Selon une enquête récente dans les medias, 53% des nord- américains sont contre l’embargo, un pourcentage qui augmente parmi les citoyens d’origine latine et encore plus important dans la communauté des descendants de cubains où il atteint 73%. Ces chiffres reflètent qu’un changement de perception important s’est produit, même en Floride où aujourd’hui, la majorité des cubains nord-américains reconnaissent que la politique du blocus est obsolète parce qu’elle ne fonctionne pas et affecte même leurs intérêts personnels et commerciaux – plus encore avec la nouvelle loi d’investissement étranger, adoptée à Cuba et dont ils ne peuvent bénéficier- précisément a cause de la Loi de l’embargo.

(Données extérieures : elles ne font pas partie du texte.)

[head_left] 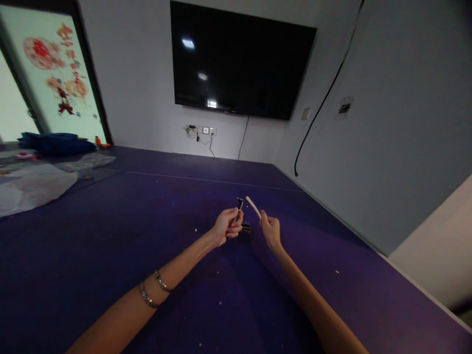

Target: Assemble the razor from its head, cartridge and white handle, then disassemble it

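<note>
My left hand is closed around a slim dark metallic tool whose hooked tip points up; its exact kind is too small to make out. Between thumb and fingers of my right hand is a white, slightly bent stick or tube, slanting up to the left. The stick's upper end is close to the tool's tip, and I cannot tell whether they touch. Just right of my left hand's fingers shows a small black object, partly hidden by the hand.
Small white scraps dot the purple floor. Clear plastic sheeting and a dark blue cloth bundle lie at the left. A television hangs on the far wall; a black cable dangles along the right wall.
</note>
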The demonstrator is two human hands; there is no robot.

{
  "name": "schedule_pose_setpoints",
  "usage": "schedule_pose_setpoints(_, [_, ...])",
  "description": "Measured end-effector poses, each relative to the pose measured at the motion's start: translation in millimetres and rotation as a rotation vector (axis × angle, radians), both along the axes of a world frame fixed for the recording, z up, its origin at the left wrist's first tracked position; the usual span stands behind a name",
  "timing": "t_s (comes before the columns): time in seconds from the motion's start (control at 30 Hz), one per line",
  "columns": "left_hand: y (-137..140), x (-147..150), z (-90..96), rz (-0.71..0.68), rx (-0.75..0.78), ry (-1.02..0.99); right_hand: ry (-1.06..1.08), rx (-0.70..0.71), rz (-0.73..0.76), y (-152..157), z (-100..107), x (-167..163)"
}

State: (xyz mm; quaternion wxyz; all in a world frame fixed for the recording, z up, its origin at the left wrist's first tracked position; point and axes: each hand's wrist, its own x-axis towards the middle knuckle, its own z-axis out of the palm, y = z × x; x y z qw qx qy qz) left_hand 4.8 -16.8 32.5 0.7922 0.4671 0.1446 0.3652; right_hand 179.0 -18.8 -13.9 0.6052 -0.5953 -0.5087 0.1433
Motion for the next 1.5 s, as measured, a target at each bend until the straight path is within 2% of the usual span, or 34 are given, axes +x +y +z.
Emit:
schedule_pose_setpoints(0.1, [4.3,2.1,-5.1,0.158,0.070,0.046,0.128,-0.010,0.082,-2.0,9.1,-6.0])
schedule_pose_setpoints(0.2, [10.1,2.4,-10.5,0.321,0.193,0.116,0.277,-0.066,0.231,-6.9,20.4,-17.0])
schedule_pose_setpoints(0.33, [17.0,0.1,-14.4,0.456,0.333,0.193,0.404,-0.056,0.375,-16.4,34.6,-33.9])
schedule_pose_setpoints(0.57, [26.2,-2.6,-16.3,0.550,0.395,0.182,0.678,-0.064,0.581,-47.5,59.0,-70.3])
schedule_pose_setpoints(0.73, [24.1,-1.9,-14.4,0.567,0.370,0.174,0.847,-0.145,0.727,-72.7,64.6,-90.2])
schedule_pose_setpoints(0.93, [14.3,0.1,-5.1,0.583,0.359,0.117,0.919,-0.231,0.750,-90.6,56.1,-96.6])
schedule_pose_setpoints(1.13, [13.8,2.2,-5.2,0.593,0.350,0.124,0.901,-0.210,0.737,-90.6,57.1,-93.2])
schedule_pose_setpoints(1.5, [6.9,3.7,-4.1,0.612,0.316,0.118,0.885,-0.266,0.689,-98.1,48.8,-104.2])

Presque en même temps que cette importante lettre était rendue publique par les medias, arrivait à Cuba Thomas Donahue, président exécutif de la Chambre de commerce des Etats-Unis à la tête d’une délégation d’entrepreneurs qui étaient intéressés par les nouvelles réformes économiques mises en œuvre à Cuba.
Reçu par le président Raul Castro lui-même, après avoir visité des projets économiques comme celui du port de Mariel, Donahue a déclaré qu’il était temps d’ouvrir un nouveau chapitre dans les relations entre les deux pays, « le moment pour commencer est arrivé ». Et cette opinion, quand elle est exprimée par quelqu’un comme Thomas Donahue, n’est pas vain.

Puis, au début du mois, une importante délégation de journalistes et spécialistes invités par la revue La Nation est arrivée à Cuba, réalisant le premier échange éducatif avec ce pays et, comme prévu, le groupe a tenu des réunions avec des cubains de différents secteurs sociaux y compris des travailleurs indépendants.
Peu de temps avant, la plus importante délégation cubaine dans l’histoire de ces rencontres, avait assisté au congrès de LASA.

Cette avalanche de déclarations, révélations et intérêts exprimés, ne peut être le fruit du hasard. Au bout de 52 ans de blocus économique et financier envers Cuba (qui empêche ou complique tant de choses, depuis les voyages des américano-cubains jusqu’au fait insolite qu’un joueur de baseball établi à Cuba puisse jouer ou non dans la Ligue mexicaine de baseball), il semble qu’enfin la logique et la raison commencent à s’imposer aux Etats Unis dans la manière de mener les relations avec Cuba, même si derrière cela , il y ait des motivations à caractère économique et politique très concrets.

Comme on le sait, l’embargo ou blocus nord-américain à Cuba est le résultat direct de la guerre froide et de la crise des missiles au début des années soixante. Mais son existence a perduré à travers le dans la décade de 1990, dans l’espoir de favoriser la débâcle cubaine après la disparition de l’Union Soviétique, et s’est aggravée grâce à l’approbation de la Loi Helms Burton qui a ratifié cette politique à caractère extraterritorial. Mais depuis le monde a changé. Cuba aussi.

Si ces nouveaux signaux mènent à une flexibilisation du blocus, ou même à une levée du blocus, Cuba obtiendrait une importante victoire politique et les citoyens cubains seraient soulagés de ce qui est devenu un différend interminable.

Quoi qu’il en soit, pour l’île et ses projets économiques, ce serait très important de se libérer d’une politique économique (condamnée à l’ONU par la majorité des pays du monde) qui a écrasé de tout son poids le pays et ses habitants durant 52 ans, une politique que maintenant, même les Nord-Américains considèrent comme un échec.